> _Action item_
Please output exactly the lines of the material from the first through the line containing "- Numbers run", and nothing more.

> _Data excerpt_

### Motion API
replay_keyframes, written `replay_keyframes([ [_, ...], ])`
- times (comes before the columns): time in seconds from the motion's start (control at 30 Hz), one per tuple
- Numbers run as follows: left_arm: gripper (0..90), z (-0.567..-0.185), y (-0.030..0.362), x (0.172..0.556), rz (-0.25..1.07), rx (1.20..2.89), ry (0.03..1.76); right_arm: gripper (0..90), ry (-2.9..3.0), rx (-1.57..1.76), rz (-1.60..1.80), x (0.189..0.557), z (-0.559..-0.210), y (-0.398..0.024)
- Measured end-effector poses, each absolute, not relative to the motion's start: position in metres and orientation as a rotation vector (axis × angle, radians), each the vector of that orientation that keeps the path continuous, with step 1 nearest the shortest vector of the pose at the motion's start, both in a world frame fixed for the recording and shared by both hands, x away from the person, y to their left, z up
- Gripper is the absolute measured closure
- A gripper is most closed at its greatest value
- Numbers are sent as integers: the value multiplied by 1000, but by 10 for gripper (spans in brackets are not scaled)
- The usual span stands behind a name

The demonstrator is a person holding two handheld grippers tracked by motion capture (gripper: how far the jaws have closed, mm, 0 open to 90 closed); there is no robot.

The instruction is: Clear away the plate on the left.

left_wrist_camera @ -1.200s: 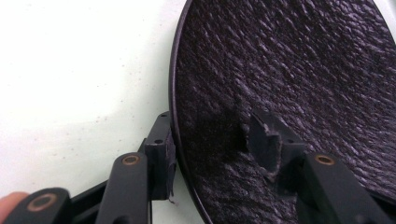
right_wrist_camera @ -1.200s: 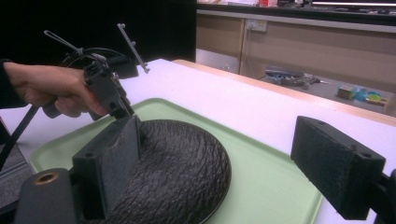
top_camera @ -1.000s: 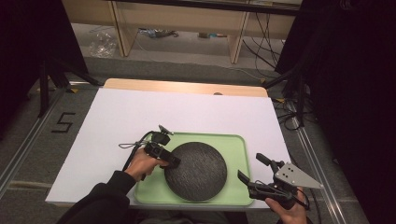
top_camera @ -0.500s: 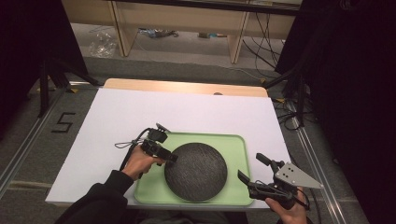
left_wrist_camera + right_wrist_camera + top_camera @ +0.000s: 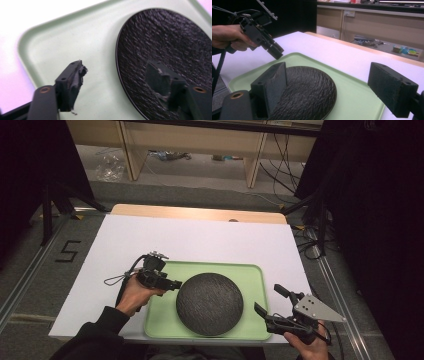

> _Written answer_
### Motion API
replay_keyframes, written `replay_keyframes([ [_, ...], ])`
- times (comes before the columns): time in seconds from the motion's start (control at 30 Hz), one per tuple
- Numbers run as follows: left_arm: gripper (0..90), z (-0.567..-0.185), y (-0.030..0.362), x (0.172..0.556), rz (-0.25..1.07), rx (1.20..2.89), ry (0.03..1.76); right_arm: gripper (0..90), ry (-2.9..3.0), rx (-1.57..1.76), rz (-1.60..1.80), x (0.189..0.557), z (-0.559..-0.210), y (-0.398..0.024)

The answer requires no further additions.